Diritti. Il Pride napoletano oltre i colori
NAPOLI – Sabato 14 luglio, da Piazza Dante al lungomare di Mergellina, tra balli e canti, un lungo corteo ha sfilato in occasione del Mediterranean Pride of Naples. La manifestazione più colorata dell’anno, attraversando la città, ha celebrato la libertà di essere se stessi.
Il Pride affonda le sue radici storiche in un episodio del lontano 1969, quando alcuni membri della comunità LGBT di New York si ribellarono ai continui soprusi subiti dalla polizia.
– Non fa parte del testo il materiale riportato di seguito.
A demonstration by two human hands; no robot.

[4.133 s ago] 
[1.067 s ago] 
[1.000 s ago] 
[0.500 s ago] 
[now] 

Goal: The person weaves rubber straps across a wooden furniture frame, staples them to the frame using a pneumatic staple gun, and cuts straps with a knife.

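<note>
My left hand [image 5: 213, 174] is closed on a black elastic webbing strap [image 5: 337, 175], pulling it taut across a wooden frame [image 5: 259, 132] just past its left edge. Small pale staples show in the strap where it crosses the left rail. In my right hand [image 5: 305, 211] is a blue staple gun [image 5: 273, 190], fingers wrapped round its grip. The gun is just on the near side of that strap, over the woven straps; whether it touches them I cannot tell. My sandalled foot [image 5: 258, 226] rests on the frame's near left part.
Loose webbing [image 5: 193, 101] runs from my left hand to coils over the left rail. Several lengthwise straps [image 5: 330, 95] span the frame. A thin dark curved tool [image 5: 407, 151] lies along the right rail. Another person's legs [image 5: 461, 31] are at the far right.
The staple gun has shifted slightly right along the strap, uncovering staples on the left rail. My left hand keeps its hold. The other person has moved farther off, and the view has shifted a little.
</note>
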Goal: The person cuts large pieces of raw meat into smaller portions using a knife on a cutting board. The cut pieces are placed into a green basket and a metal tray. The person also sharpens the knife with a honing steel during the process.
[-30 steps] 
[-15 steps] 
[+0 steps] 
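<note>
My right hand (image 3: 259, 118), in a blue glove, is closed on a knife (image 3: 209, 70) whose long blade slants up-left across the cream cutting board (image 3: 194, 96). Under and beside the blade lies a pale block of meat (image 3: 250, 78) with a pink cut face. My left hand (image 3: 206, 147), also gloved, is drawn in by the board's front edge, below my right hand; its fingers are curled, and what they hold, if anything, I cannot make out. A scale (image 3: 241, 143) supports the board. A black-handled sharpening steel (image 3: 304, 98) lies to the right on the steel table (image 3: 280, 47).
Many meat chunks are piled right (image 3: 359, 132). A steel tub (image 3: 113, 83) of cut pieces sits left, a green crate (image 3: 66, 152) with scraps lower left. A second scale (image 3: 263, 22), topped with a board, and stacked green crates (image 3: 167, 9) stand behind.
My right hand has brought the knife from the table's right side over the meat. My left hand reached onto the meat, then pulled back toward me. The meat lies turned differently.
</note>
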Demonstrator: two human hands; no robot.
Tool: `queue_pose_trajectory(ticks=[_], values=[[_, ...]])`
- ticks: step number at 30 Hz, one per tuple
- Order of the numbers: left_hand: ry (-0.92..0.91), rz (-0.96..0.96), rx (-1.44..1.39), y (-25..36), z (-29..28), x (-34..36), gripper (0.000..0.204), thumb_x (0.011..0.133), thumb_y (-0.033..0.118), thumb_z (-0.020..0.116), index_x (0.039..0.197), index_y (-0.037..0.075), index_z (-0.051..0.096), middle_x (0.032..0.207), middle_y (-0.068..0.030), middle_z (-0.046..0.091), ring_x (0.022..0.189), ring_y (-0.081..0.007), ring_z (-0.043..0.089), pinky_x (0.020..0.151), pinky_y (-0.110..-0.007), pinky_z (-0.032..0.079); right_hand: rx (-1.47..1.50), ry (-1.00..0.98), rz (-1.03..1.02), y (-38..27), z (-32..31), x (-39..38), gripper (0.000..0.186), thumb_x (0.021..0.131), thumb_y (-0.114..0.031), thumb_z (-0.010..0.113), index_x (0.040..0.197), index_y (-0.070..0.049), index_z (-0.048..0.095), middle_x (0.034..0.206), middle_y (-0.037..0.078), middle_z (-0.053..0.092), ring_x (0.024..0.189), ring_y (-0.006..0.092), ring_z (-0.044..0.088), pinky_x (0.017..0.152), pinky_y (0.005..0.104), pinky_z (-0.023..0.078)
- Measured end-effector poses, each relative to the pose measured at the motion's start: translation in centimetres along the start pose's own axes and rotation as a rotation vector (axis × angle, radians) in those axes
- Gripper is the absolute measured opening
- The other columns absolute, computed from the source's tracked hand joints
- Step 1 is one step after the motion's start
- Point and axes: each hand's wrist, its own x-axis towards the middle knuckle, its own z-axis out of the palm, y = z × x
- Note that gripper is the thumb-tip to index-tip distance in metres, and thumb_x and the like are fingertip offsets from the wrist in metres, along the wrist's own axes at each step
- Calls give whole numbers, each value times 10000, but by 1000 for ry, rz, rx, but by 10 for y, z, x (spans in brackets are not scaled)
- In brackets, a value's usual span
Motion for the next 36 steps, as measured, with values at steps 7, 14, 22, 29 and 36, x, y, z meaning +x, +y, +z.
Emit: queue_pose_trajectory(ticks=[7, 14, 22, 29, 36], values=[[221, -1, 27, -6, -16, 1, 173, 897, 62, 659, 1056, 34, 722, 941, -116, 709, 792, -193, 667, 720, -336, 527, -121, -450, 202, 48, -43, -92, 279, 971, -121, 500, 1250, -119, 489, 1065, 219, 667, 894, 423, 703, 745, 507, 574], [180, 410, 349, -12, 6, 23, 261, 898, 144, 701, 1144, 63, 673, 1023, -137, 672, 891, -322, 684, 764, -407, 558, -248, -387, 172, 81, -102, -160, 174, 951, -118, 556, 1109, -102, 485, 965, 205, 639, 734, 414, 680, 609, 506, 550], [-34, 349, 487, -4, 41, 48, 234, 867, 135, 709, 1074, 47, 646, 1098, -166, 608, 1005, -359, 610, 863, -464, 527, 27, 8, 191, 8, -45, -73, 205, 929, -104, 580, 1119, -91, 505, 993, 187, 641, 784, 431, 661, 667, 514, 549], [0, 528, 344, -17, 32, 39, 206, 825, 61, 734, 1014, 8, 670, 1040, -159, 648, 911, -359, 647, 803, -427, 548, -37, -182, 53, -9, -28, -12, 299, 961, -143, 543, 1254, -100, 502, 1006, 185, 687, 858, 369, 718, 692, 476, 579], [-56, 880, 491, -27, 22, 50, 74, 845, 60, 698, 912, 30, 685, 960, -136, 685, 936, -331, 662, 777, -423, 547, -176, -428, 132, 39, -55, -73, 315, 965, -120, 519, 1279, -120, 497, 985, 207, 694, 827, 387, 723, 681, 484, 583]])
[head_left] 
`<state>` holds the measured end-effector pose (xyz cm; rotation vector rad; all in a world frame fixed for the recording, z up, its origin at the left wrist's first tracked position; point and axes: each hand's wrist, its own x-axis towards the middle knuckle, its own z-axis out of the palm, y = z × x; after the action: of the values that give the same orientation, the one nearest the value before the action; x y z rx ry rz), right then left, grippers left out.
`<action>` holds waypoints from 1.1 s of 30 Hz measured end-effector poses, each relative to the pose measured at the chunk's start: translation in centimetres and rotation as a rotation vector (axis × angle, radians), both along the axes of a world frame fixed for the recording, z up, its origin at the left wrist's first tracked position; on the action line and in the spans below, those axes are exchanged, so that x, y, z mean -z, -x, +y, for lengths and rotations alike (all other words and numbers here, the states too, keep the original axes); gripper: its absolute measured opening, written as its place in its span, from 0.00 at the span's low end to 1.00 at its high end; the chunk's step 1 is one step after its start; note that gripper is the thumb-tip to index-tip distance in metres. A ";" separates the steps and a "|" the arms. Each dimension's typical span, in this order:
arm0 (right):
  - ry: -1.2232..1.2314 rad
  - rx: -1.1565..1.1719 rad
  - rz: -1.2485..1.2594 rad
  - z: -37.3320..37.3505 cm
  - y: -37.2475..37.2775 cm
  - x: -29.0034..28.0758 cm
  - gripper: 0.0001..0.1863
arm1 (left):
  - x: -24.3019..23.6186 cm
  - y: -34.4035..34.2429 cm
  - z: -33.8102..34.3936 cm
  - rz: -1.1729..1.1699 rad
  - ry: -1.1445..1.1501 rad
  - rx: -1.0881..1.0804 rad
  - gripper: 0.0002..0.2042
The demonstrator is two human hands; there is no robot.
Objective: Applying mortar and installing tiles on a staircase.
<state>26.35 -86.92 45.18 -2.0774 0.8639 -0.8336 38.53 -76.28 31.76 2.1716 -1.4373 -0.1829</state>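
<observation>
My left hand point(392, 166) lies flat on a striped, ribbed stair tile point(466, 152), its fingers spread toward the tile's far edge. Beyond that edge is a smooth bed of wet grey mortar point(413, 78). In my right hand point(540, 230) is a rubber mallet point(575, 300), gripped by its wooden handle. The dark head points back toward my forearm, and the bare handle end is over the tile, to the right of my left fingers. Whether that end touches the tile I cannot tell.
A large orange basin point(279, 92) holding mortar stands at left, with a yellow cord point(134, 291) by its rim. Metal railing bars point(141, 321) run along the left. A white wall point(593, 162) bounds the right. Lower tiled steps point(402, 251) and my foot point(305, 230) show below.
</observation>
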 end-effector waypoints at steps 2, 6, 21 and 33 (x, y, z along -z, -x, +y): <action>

Al riguardo, abbiamo intervistato Antonello Sannino, presidente Arcigay Napoli, tra gli organizzatori del Mediterranean Pride 2018.
Come spiegare il Pride a chi non ha mai partecipato?
«Generalmente viene visto come una pseudo-carnevalata: anzitutto è uno dei pochi momenti in cui la gente scende in piazza per festeggiare la libertà di potersi sentire se stessi; questa passa anche attraverso gli sfarzi, perché ci ricorda quel ‘69 a Stonewall, quando le transessuali si ribellarono alla polizia di New York attraverso i colori e le piume. Il Pride nasce da un momento di tortura di una società grigia e binaria, ma è bene che sia conosciuto come una festa per la libera espressione di sé. Un giorno, durante un corso di formazione di Arcigay, fu chiesto: “Cos’è per te il Pride?”, e una ragazza rispose: “Per me il Pride è quel giorno in cui io mi guardo intorno e sento di essere maggioranza nella mia città.”. La vera vittoria del Pride è arrivare a essere orgogliosi di sé tutti i giorni.».
Cos’è cambiato dal primo Pride a Napoli del ‘96?
«È cambiato tanto. Quelli erano gli anni dei primi Pride; il primo vi fu a Roma nel ’94. Dopo due anni, il primo al Sud fu proprio a Napoli: vi fu il supporto di Bassolino e di grandi artisti napoletani come Mario Merola. Oggi stiamo tornando pericolosamente indietro, non solo nei confronti dei diritti per la comunità LGBT, ma anche delle comunità migranti e Rom. Questo attacco ai diritti inviolabili della persona e i diritti civili è un passaggio culturale, ancor prima che politico, pericolosissimo nel nostro Paese. È arrivata però la legge sulle unioni civili, si discute di genitorialità LGBT. In parte, un pezzo della rivoluzione è stato realizzato, ma non bisogna mai abbassare la guardia, perché i diritti acquisiti possono essere facilmente persi. Oggi i membri della comunità LGBT, grazie alle associazioni, ai social network e a una maggiore fiducia nelle forze dell’ordine denunciano coraggiosamente gli attacchi subiti.»
Generalmente i Pride si celebrano a giugno. Perché quest’anno il 14 luglio?
«Abbiamo dato precedenza al Pride regionale di Pompei. La data è ovviamente simbolica, con un richiamo ai valori di liberté, égalité, fraternité. Il Pride di Napoli è stato dedicato, quest’anno, alla fraternità che adesso chiamiamo solidarietà, senza la quale la libertà e l’uguaglianza non hanno senso di esistere; una solidarietà globale, anche verso i migranti, che fuggono da terribili realtà; a loro andrebbero poi trasmesse, non imposte, le regole di questo Paese, cosicché imparino a rispettare il ruolo della donna e la comunità omosessuale, poiché all’interno delle comunità migranti c’è un alto tasso di misoginia e omofobia. Abbiamo scelto poi come madrina la madre di Vincenzo Ruggiero, ucciso brutalmente poco più di un anno fa e tra le testimonianze dell’evento Antonio Amoretti, partigiano delle Quattro Giornate di Napoli.»